• Work order
Nothing but a number should be returned: the count of lines in the records that contain "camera".

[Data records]
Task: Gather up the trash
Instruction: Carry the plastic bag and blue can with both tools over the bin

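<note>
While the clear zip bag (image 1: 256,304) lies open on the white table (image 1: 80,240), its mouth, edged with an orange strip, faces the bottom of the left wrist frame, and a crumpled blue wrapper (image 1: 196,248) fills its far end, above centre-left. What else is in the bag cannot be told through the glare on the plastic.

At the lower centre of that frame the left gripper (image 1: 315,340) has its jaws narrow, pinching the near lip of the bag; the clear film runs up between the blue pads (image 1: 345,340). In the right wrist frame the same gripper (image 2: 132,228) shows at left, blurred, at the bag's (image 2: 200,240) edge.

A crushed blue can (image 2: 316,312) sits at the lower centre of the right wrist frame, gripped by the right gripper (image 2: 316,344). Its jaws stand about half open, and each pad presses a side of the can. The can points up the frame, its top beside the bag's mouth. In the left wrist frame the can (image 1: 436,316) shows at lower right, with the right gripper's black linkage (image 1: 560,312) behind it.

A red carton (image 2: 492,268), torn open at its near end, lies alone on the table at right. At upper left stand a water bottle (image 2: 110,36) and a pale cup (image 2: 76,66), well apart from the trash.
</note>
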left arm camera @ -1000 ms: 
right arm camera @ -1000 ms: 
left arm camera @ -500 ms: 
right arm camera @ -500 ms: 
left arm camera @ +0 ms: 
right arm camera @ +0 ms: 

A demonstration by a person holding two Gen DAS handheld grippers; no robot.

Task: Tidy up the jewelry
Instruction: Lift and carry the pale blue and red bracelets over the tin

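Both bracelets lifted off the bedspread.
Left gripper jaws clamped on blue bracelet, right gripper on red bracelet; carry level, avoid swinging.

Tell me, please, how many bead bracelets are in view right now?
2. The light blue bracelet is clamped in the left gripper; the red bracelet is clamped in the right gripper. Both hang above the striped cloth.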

• Response to this exercise
6